Pastor Kim is relying on a network, his ‘underground railroad’ which is shaky and susceptible to collapse

Beyond Utopia is as tense, with equally as high personal stakes, as last year’s Navalny, which premiered in the same Sundance slot (both won audience prizes in their US Documentary section). It is much less formally composed. Anything could happen as Madeleine Gavin follows people who shouldn’t be on camera to places they shouldn’t be - the jungles of Vietnam and Laos at night, for example, or the living room of a North Korean defector anxiously trying to bring her teenage son to Seoul. Gavin doesn’t just edit and direct but lives this experience as South Korean Pastor Kim devotes himself publicly to helping North Koreans escape. There’s a religious, missionary element to Beyond Utopia which some may find offputting - its penniless subjects have to pay off so-called brokers every inch of their perilous route, financed by the church - but the curious will flock to see this film. Publicity could be dangerously hot and heavy for buyers who step up.

The world doesn’t see much of North Korea: it’s hermetically-sealed off. Its occupants are taught that the country is a paradise on earth; the rest of the world hears of nuclear tests and famines and occasionally gets a glimpse of staggeringly large-scale nationalistic ceremonies. Visitors to Pyonyang are closely watched. Mobile phones don’t work there. Pastor Kim has smuggled out footage, however, which shows desolate deprivation amid medieval agricultural farming methods. Gavin layers on historical and geographical context, which is necessary: defecting North Koreans are sent back from China if caught, for example, and have to take a circuitous secret route across that country and down through Vietnam and Laos before arriving in Thailand. Her film explains why. It also casts a light on the problem with religion in the world’s only Communist, Confucian, hereditary dictatorship. It’s complicated by the fact that Kim and his father and grandfather have appropriated the story of the Bible as their own dynastic mythology. No surprises as to who is God or Jesus in the North Korean origin story, but they’d rather their subjects didn’t realise where the source material comes from.

Pastor Kim, a very brave man long before he shows his face to the camera, has devoted his life to helping people escape from North Korea - 10,000 by his counting, in the decade since his son died. He even got his wife through. The Yalu River is the easiest crossing point to the Changbai mountains (Pastor Kim broke his neck there once), but that’s only the beginning - there’s a high reward on every defector’s head for anyone who turns them in as they traverse through China and they’re dependent on middle-men every step of the way. If they go back they’ll be beaten, tortured, set to a Gulag, and perhaps killed — there’s some chilling footage of public executions - but if they escape, their families will be targeted and ruined.

Gavin hones in on two cases. The first is Soyeon Lee, a defector now living in Seoul and separated from her child a decade ago. How this came to happen is shown through an elegantly-rendered rotoscope-like animation.
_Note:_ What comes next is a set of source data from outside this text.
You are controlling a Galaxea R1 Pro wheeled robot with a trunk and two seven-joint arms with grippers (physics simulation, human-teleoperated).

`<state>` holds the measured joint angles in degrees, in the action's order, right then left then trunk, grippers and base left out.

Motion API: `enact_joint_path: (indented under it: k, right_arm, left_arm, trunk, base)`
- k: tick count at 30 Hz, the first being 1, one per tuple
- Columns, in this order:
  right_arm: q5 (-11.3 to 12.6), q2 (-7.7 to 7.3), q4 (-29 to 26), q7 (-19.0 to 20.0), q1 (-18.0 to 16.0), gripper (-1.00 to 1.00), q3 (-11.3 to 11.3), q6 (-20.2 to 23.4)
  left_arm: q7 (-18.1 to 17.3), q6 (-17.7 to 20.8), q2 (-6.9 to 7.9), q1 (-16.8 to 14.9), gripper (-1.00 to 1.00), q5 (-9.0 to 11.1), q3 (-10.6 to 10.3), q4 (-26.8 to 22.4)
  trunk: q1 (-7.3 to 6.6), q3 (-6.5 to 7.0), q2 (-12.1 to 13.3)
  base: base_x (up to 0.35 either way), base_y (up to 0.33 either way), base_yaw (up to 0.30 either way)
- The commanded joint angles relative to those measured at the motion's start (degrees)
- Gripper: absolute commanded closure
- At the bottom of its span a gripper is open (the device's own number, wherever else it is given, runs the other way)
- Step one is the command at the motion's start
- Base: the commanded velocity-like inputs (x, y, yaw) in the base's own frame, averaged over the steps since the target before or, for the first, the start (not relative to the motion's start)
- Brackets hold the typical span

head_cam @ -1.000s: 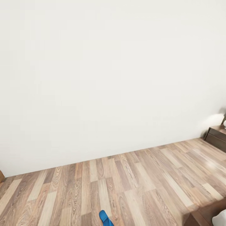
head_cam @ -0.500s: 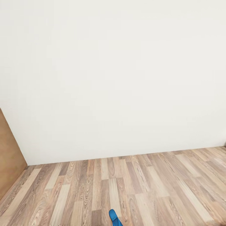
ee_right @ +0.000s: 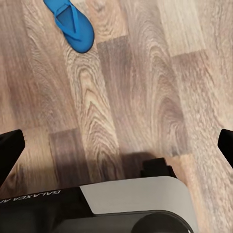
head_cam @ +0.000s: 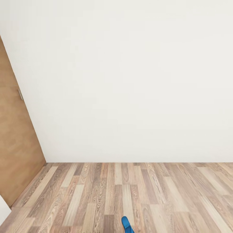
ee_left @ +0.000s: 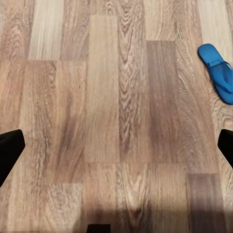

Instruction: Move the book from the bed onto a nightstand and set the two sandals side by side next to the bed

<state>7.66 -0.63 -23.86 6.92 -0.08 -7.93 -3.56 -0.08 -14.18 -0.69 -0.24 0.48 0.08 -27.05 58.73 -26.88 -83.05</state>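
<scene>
A blue sandal pokes in at the bottom edge of the head view, lying on the wood-plank floor. In the left wrist view a blue sandal lies flat on the planks, off to one side of my left gripper, which is open with only floor between its black fingertips. The right wrist view also holds a blue sandal, well ahead of my open, empty right gripper. I cannot tell whether these are the same sandal. The book, the bed and the nightstand are out of view.
A plain white wall stands straight ahead. A brown wooden door runs along the left side. My own grey and black base sits under the right gripper.
The head camera has swung to the left: the door has come into the picture at the left, and the nightstand and bed corner have slid out at the right.
</scene>
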Motion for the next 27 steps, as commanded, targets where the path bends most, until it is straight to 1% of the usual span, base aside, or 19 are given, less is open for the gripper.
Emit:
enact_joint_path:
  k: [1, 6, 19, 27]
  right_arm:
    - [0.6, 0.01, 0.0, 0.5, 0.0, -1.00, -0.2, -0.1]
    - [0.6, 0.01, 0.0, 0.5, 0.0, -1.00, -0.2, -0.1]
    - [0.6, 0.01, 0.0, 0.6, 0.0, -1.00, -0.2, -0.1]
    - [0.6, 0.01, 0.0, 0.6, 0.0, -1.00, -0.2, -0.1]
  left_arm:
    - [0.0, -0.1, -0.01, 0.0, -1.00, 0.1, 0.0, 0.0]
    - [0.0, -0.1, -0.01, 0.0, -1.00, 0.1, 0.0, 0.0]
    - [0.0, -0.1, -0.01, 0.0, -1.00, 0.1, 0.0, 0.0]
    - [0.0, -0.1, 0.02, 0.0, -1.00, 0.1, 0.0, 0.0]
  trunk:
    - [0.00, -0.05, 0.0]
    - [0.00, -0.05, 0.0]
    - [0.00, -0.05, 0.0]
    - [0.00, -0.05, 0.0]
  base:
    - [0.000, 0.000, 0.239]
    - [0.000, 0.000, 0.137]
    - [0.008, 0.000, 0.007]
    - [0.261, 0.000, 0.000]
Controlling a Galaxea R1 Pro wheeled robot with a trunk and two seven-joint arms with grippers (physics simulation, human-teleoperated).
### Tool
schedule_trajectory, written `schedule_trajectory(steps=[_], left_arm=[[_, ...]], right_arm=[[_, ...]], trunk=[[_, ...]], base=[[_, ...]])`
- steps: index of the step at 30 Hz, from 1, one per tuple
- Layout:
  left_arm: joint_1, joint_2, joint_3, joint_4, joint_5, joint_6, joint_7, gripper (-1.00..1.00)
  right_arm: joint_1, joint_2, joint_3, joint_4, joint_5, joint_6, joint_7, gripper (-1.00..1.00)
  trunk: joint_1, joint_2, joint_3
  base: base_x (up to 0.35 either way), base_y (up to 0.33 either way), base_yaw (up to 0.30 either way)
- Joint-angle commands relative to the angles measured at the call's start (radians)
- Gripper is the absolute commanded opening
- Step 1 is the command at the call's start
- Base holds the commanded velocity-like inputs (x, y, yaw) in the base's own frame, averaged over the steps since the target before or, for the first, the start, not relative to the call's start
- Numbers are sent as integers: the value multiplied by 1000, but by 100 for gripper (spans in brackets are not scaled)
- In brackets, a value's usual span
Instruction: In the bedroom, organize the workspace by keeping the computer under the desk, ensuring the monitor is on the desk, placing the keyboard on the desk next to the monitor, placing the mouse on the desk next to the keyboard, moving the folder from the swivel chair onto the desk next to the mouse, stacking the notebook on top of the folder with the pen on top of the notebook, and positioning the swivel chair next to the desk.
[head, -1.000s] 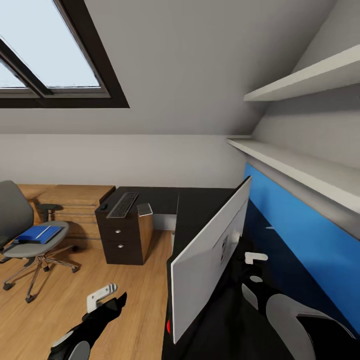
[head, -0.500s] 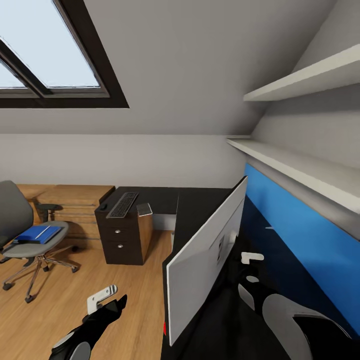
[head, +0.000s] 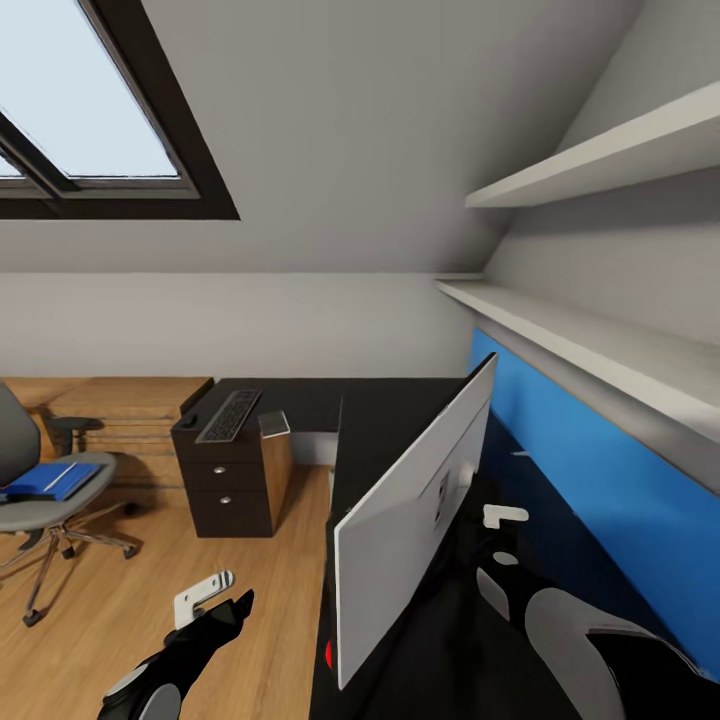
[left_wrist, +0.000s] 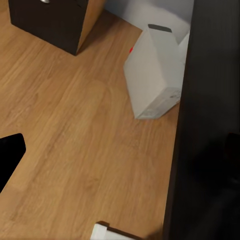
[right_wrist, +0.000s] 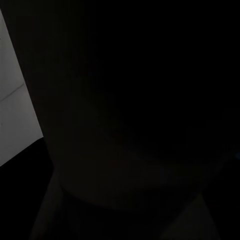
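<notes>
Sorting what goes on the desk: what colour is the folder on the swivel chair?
Bright blue; the folder shows best in the head view, lying on the swivel chair.

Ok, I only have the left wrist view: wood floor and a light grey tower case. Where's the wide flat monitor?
Observer: The wide flat monitor is over the glossy black desk top, tilted, with its pale back towards the head camera.
Operator: And the keyboard?
Observer: The slim grey keyboard with black keys lies at the desk's far end, above the black drawer unit.
Operator: The folder?
Observer: The bright blue folder lies on the seat of the grey swivel chair.
</notes>
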Motion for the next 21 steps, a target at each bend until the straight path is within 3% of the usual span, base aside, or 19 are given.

Initially poised and composed as she makes plans to bring the 17 year-old boy across the border, she - and we - become increasingly devastated as this sad story takes its twists and turns. Then we have the Roh family, related to a defector called Hyukchang, who have made a run for it with only the clothes on their backs - mum, dad, two children, and 80 year-old granny who believes that Americans want to kill her, making her realtionship with the non-Korean-speaking Gavin a little tricky. They call Pastor Lee from the Changbai Mountains, wet and crying: help us. But Pastor Kim is relying on a network, his ‘underground railroad’ which is shaky and susceptible to collapse.

Madeline Gavin, whose last film City of Joy was made in the Democratic Republic of Congo, has done an exceptional job in pulling the disparate pieces of this film together. Multiple brokers have snuck out mobile phone footage, and where she can’t go, Pastor Kim takes the camera for her. They’ve built an alliance, Gavin and Pastor Kim and a defector called Hyeonseo Lee, who has written a book about her experiences also provides context and commentary. But it’s a dangerous one for him, and for all the others who show their faces to the screen, and it could be for her too. This is a film you haven’t seen before from a place you’ll never visit, a first-class example of bravery and reportage melding into an filmed testament. It’s not just that it’s nailbiting. The unease lingers long after viewing,  for every person associated with it.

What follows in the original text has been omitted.